How should you take these drugs?

Thiazides: A daily oral dose of 25mg to 100mg is the best form of administration. 

Calcium channel blockers: Patients should take 5mg to 10mg daily. Your healthcare provider might increase the dose after 7 to 14 days. Amlodipine is also given at 5mg or 10mg dosage daily. The maximum daily dose for Nifedipine is 120mg.
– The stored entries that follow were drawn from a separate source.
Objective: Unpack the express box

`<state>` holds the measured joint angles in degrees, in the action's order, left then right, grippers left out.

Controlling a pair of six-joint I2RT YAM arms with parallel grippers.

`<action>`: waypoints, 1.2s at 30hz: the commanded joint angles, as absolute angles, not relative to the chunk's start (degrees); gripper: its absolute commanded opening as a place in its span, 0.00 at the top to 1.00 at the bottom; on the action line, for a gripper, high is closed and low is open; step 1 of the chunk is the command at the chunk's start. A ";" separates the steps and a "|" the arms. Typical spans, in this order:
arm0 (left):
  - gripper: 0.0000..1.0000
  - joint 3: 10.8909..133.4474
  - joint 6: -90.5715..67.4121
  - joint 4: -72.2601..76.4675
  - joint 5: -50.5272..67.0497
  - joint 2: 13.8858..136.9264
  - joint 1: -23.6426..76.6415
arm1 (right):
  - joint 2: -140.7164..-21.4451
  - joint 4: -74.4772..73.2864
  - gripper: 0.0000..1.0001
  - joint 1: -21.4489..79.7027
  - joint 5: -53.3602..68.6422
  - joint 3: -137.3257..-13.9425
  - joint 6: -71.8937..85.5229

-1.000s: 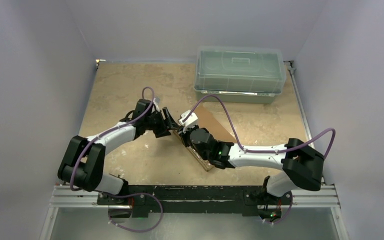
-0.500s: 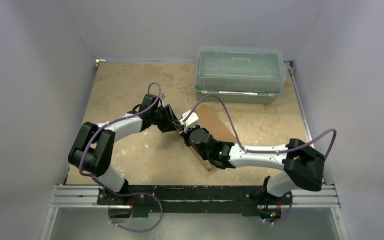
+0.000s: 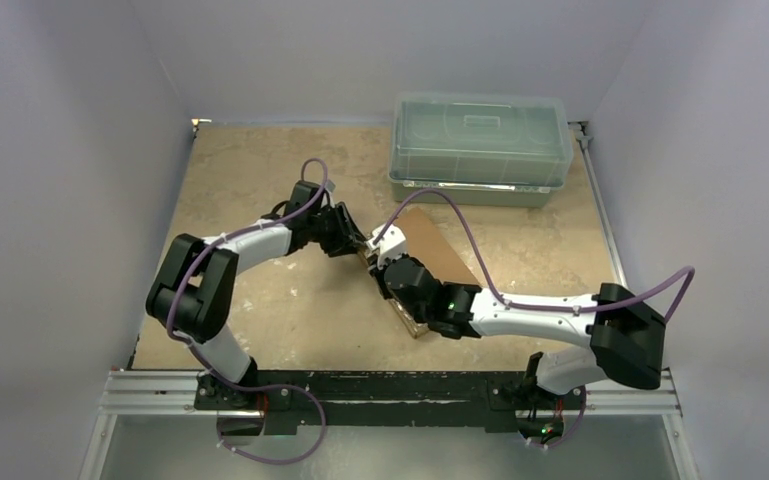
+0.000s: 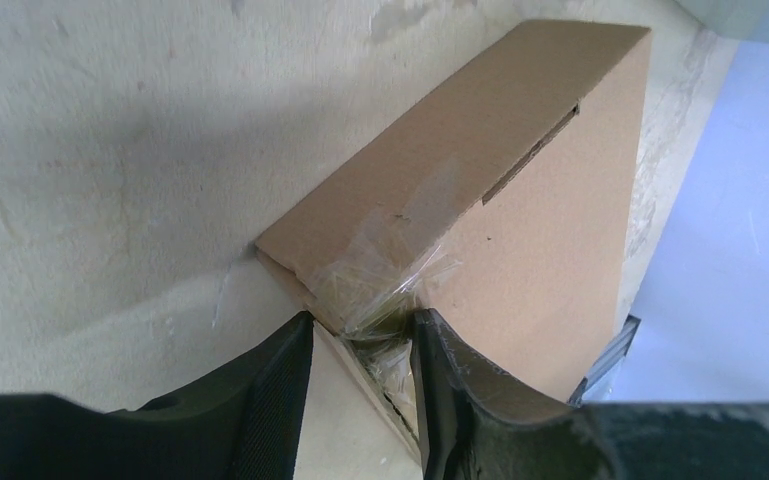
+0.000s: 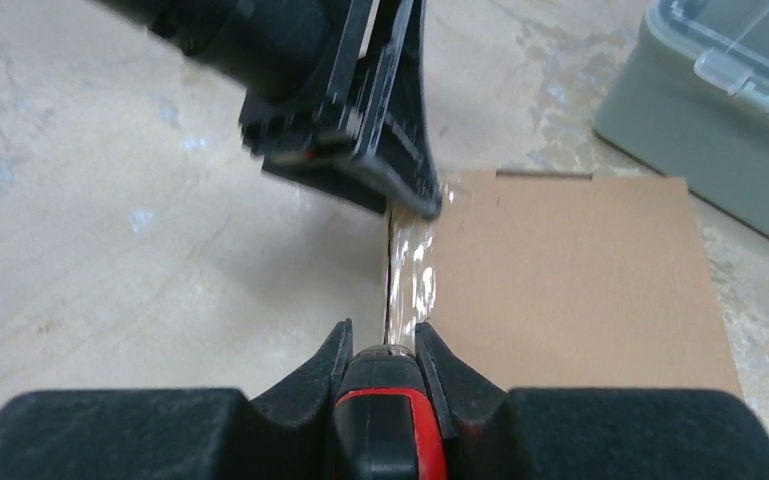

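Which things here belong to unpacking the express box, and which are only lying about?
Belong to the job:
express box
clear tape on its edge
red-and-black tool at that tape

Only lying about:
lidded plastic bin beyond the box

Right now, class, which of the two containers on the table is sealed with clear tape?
The brown cardboard express box mid-table; crumpled clear tape covers its corner edge. The grey-green plastic bin at the far edge shows none.
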<state>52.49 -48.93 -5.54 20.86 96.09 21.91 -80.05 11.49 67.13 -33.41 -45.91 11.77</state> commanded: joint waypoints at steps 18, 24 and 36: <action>0.55 59.98 -41.99 -11.11 6.55 102.11 17.23 | -72.86 0.18 1.00 72.14 -35.46 -41.96 20.05; 0.43 58.41 -40.32 -15.25 8.28 95.14 17.23 | -73.11 0.18 1.00 72.33 -38.25 -43.50 20.44; 0.33 46.83 -49.35 -10.82 18.45 79.13 20.52 | -73.73 1.22 1.00 72.59 -38.94 -45.28 19.10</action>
<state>48.93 -44.88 -14.41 16.05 83.33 18.35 -74.08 2.52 72.12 -37.85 -42.87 18.87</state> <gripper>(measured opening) 0.651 0.250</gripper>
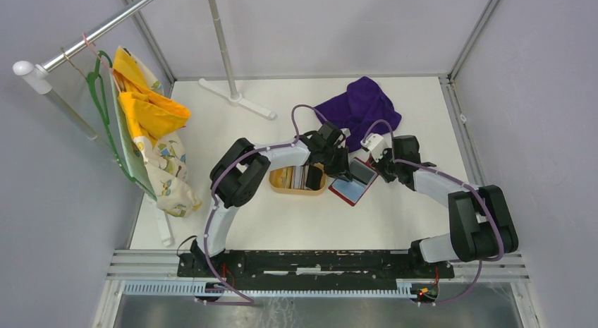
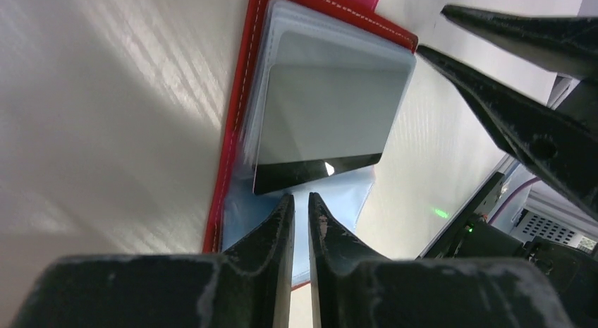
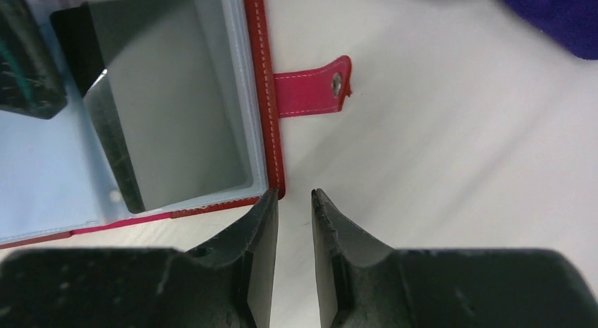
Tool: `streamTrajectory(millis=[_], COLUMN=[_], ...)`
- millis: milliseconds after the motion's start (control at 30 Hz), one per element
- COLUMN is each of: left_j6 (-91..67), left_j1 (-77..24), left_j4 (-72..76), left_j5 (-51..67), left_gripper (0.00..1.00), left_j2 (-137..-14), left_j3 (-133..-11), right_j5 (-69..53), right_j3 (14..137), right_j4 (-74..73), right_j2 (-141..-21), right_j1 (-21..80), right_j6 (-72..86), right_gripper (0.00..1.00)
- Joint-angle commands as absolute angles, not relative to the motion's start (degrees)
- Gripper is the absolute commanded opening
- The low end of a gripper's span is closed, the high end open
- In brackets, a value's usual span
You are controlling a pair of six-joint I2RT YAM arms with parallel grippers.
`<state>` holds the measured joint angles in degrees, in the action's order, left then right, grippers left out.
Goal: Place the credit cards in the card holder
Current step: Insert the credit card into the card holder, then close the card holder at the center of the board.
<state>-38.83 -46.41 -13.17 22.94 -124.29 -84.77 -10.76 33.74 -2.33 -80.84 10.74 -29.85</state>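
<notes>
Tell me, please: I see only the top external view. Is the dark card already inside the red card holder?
Observer: Mostly. The left wrist view shows the dark card under a clear sleeve of the card holder, with a dark strip at its near edge uncovered.
Operator: Does the left gripper hold it?
Observer: No. The left gripper is empty, fingers almost together, close to that edge.
Operator: And the snap tab?
Observer: Right wrist view: the snap tab lies flat on the table, unfastened.
</notes>
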Motion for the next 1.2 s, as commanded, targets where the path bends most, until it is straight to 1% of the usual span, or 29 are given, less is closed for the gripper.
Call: streamTrajectory(millis=[0,233,400,533,733,800,867,933,1000,1167], left_j6=[-34.7,-33.0,-32.9,-33.8,-33.8,-33.9,-33.9,-33.9,-33.5,-32.6], left_j1=[-46.5,-46.4,-46.4,-46.4,-46.5,-46.5,-46.5,-46.5,-46.5,-46.5], left_j4=[-16.7,-16.5,-13.9,-10.1,-2.6,0.5,4.0,7.7,10.3,14.2], left_j5=[20.0,19.1,21.3,22.7,24.9,24.7,23.6,21.5,18.9,13.3], left_gripper=[0.19,0.2,0.25,0.3,0.31,0.31,0.32,0.32,0.32,0.32], left_j2=[-127.4,-128.1,-127.8,-126.3,-122.3,-119.9,-116.6,-111.6,-106.7,-93.9], left_j3=[-87.8,-90.8,-91.7,-90.3,-86.8,-84.2,-80.8,-76.7,-72.6,-61.9], right_j5=[-16.8,-25.5,-26.0,-25.2,-23.7,-23.5,-23.9,-26.6,-29.5,-32.2], right_j3=[36.9,37.5,37.5,37.9,35.9,35.5,36.0,37.3,38.6,40.8], right_j4=[-8.6,-17.6,-18.8,-17.4,-12.5,-10.8,-10.1,-10.8,-11.3,-10.8], right_j2=[-81.7,-81.2,-79.9,-75.8,-69.4,-69.6,-71.4,-74.1,-76.9,-82.9], right_j1=[10.7,10.7,10.5,8.7,4.6,3.7,3.1,2.3,1.9,1.5], right_j6=[-32.2,-36.4,-36.4,-35.8,-34.8,-33.9,-32.7,-31.9,-30.7,-27.7], right_gripper=[0.29,0.28,0.28,0.31,0.38,0.4,0.45,0.48,0.49,0.52])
ACEIS or ARBs: All are given orally except for enalapril which is in IV (intravenous) form. 

 

Common general side effects

  • Fatigue
  • Dizziness
  • Headaches
  • Nausea 

 

Common class specific adverse effects

1. Thiazides

  • Dizziness
  • Headaches
  • Dehydration
  • Muscle cramps
  • Joint disorders

2. Calcium channel blockers

  • Constipation
  • Dizziness
  • Fast heartbeat
  • Fatigue
  • Flushing
  • Headache
  • Nausea
  • Rash
  • Oedema in feet and lower legs

3. ACEIs and ARBs

ACEIs

  • Dry cough
  • Increased potassium levels in the blood (hyperkalemia)
  • Fatigue
  • Dizziness from blood pressure going too low
  • Headaches
  • Loss of taste

ARBs

  • Dizziness
  • Higher than normal potassium levels in the blood (hyperkalemia)
  • Swelling of the skin due to a buildup of fluid (angioedema)

 

Drug Toxicity

Thiazide diuretics can cause low potassium and sodium levels in the body in the long term. Severe dehydration also occurs.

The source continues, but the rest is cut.